Among the entries that follow, the required portion opens with the line containing "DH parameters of" and closes with the line containing "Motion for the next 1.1". Give that portion again exactly, and nothing else.
DATA EXTRACT below:
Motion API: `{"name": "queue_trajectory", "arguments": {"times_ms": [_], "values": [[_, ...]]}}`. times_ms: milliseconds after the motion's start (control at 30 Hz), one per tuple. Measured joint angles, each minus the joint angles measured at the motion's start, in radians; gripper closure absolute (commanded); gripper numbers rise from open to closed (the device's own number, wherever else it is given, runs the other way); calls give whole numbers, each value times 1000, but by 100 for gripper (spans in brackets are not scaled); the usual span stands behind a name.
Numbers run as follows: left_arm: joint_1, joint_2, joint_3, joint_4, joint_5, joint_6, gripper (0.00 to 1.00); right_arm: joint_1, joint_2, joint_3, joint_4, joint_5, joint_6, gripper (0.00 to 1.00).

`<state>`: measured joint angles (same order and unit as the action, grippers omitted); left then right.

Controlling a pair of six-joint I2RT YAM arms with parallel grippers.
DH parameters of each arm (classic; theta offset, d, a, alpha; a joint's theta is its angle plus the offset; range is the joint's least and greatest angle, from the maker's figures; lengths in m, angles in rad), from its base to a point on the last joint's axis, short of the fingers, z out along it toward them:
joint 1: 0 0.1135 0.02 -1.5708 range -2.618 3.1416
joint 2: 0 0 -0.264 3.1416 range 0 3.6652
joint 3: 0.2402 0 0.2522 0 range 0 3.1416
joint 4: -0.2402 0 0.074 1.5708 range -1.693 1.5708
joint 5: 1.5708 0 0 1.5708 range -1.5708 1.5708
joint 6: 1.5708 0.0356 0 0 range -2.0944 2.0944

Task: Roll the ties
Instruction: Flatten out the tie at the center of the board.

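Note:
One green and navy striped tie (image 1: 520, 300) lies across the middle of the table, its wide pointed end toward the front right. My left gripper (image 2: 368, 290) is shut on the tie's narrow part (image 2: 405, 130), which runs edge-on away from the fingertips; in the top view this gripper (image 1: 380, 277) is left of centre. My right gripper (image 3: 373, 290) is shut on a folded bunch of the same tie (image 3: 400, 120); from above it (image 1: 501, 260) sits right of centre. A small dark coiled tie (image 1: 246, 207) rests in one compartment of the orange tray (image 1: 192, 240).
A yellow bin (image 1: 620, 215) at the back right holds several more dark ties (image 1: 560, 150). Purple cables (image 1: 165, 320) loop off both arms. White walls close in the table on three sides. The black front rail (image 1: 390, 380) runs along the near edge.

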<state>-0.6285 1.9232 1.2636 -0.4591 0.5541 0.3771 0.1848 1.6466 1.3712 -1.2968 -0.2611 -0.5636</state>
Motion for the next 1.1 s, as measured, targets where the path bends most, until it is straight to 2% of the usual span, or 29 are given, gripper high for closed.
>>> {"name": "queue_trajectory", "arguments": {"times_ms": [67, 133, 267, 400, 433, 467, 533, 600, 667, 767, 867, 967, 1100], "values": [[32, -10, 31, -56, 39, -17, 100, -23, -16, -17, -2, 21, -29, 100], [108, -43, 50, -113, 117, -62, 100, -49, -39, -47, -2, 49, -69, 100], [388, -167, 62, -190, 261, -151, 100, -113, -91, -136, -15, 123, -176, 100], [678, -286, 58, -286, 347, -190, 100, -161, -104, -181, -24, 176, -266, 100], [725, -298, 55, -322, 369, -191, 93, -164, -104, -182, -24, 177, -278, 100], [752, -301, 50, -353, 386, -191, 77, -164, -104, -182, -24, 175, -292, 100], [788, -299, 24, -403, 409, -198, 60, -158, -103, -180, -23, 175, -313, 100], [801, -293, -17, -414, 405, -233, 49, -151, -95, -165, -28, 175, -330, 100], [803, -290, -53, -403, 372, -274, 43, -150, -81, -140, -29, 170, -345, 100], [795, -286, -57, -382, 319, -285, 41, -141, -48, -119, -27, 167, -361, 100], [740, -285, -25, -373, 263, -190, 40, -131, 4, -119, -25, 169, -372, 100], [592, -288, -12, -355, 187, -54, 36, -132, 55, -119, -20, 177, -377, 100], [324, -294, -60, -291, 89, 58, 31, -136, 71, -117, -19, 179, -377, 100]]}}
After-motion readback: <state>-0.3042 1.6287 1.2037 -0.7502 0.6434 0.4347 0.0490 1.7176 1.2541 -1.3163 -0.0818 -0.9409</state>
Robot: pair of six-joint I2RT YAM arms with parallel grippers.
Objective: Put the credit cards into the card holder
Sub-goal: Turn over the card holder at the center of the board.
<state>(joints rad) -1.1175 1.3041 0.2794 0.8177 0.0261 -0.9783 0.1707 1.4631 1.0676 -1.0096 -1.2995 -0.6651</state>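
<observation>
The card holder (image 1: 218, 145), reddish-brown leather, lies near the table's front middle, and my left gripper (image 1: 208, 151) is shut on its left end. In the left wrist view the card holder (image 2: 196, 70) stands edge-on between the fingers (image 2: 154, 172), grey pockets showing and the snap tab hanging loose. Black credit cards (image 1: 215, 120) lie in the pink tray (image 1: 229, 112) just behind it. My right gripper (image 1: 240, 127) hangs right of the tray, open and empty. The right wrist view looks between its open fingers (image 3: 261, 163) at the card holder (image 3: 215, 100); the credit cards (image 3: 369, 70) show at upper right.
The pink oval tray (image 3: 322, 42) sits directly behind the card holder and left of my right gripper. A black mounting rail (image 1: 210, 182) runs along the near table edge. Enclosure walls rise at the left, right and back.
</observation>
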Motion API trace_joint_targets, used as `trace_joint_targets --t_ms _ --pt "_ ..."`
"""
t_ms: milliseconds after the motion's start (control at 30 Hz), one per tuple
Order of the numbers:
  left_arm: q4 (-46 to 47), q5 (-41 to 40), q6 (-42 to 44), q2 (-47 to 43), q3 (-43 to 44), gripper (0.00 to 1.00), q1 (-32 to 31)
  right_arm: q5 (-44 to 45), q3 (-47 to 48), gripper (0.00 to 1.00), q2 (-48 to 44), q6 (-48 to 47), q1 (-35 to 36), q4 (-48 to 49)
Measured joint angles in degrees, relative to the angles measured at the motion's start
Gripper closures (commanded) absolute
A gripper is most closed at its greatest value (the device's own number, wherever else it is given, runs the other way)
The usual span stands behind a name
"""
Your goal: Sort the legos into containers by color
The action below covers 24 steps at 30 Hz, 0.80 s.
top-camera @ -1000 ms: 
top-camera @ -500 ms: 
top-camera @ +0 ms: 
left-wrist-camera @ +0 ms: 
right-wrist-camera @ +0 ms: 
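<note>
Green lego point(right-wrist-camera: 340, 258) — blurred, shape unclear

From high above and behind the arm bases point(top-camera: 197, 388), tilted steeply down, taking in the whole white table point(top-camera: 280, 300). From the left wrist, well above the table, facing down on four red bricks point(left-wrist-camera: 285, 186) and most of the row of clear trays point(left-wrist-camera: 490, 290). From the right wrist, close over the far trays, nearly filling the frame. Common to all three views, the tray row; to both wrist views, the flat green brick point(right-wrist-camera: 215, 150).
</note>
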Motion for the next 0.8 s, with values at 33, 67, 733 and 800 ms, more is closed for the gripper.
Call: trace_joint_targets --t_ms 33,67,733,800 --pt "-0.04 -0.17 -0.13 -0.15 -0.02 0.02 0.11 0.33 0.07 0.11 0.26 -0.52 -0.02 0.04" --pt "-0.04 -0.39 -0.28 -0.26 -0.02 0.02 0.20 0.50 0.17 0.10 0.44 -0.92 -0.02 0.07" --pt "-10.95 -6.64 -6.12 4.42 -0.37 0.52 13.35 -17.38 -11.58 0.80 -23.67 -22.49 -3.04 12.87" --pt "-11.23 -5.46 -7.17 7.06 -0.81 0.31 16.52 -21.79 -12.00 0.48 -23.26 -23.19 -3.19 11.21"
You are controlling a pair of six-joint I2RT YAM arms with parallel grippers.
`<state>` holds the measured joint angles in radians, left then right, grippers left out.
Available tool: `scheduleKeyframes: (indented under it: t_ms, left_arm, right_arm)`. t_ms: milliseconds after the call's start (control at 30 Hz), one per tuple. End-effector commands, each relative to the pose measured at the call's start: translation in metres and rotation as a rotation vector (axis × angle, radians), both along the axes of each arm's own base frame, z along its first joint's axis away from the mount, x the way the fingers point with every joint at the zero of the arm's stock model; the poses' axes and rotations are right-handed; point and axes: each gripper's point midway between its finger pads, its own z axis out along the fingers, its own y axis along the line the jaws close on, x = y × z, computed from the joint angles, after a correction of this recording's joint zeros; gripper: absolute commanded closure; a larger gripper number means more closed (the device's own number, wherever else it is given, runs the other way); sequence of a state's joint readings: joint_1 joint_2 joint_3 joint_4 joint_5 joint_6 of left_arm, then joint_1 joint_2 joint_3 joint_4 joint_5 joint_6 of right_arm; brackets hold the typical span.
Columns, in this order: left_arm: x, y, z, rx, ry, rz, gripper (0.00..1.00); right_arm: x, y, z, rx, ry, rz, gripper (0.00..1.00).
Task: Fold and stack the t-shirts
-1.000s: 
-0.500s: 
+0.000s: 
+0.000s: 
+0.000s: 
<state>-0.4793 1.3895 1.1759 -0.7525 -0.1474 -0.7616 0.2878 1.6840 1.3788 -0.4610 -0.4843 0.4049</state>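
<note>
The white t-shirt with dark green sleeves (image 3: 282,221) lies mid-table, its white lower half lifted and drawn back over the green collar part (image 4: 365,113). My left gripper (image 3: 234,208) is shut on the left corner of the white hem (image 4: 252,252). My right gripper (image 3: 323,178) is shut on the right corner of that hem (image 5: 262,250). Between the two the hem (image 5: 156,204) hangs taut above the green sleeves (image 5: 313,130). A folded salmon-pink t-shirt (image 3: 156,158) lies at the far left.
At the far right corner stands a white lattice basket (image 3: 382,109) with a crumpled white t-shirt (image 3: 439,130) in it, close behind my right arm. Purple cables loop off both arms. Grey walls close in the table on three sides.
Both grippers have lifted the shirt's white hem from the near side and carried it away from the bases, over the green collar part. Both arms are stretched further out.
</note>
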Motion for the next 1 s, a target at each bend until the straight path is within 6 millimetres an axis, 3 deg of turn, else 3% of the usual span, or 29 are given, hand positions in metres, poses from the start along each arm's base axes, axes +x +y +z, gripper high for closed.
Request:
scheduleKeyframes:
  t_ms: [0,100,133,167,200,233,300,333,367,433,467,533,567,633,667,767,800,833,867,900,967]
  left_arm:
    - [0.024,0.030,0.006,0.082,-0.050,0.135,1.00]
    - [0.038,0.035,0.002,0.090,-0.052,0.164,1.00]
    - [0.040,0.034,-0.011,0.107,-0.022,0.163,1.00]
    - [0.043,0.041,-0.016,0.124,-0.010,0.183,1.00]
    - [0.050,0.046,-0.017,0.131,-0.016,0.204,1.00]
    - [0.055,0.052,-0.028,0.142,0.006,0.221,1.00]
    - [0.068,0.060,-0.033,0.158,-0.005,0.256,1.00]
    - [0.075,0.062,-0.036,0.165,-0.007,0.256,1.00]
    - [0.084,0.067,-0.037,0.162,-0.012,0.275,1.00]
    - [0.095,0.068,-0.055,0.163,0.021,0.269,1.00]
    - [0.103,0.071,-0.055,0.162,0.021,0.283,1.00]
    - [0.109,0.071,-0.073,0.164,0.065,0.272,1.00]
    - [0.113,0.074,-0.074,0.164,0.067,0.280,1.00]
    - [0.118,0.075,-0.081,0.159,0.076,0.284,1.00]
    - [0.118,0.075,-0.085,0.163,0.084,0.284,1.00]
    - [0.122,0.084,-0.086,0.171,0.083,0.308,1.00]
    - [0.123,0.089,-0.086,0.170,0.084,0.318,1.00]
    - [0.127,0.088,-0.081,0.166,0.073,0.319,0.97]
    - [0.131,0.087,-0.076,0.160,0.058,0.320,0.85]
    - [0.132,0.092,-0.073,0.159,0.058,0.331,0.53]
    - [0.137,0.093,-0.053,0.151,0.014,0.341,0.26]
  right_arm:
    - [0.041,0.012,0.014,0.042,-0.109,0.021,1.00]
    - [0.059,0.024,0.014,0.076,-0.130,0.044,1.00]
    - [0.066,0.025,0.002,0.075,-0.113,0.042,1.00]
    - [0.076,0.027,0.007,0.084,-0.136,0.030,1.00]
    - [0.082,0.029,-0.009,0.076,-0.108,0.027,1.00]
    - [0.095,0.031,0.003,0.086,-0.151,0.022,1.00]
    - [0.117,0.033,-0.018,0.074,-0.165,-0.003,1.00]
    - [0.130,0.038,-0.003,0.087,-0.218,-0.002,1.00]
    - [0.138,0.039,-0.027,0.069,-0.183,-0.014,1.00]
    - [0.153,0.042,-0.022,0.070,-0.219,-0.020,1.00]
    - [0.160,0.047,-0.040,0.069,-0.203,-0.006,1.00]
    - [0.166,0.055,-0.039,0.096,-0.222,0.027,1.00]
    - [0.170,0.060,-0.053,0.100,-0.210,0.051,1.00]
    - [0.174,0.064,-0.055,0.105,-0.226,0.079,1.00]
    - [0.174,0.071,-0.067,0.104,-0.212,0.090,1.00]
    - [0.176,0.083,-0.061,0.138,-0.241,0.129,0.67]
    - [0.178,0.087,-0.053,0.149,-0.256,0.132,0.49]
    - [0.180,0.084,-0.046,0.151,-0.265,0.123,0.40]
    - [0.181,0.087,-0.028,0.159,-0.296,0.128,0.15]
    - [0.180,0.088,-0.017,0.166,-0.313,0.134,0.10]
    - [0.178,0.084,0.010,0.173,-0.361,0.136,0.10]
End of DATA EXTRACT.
• [OUTPUT BELOW]
DH parameters of each arm (classic; theta offset, d, a, alpha; a joint's theta is its angle plus the offset; range is the joint's least and greatest angle, from the maker's figures; lengths in m, angles in rad), from its base to a point on the last joint's axis, short of the fingers, z out along it toward them:
joint 1: 0 0.1135 0.02 -1.5708 range -2.618 3.1416
joint 2: 0 0 -0.264 3.1416 range 0 3.6652
joint 3: 0.2402 0 0.2522 0 range 0 3.1416
joint 4: -0.2402 0 0.074 1.5708 range -1.693 1.5708
joint 5: 1.5708 0 0 1.5708 range -1.5708 1.5708
joint 6: 1.5708 0.0356 0 0 range -2.0944 2.0944

Task: Roll the ties
Instruction: Flatten out the tie at the center of the board.

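Note:
One green and navy striped tie (image 1: 520, 300) lies across the middle of the table, its wide pointed end toward the front right. My left gripper (image 2: 368, 290) is shut on the tie's narrow part (image 2: 405, 130), which runs edge-on away from the fingertips; in the top view this gripper (image 1: 380, 277) is left of centre. My right gripper (image 3: 373, 290) is shut on a folded bunch of the same tie (image 3: 400, 120); from above it (image 1: 501, 260) sits right of centre. A small dark coiled tie (image 1: 246, 207) rests in one compartment of the orange tray (image 1: 192, 240).
A yellow bin (image 1: 620, 215) at the back right holds several more dark ties (image 1: 560, 150). Purple cables (image 1: 165, 320) loop off both arms. White walls close in the table on three sides. The black front rail (image 1: 390, 380) runs along the near edge.
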
<state>-0.6285 1.9232 1.2636 -0.4591 0.5541 0.3771 0.1848 1.6466 1.3712 -1.2968 -0.2611 -0.5636</state>
Motion for the next 1.1 s, as measured, targets where the path bends most, until it is straight to 2% of the usual span, or 29 are given, gripper high for closed.

That completes the response to the exercise.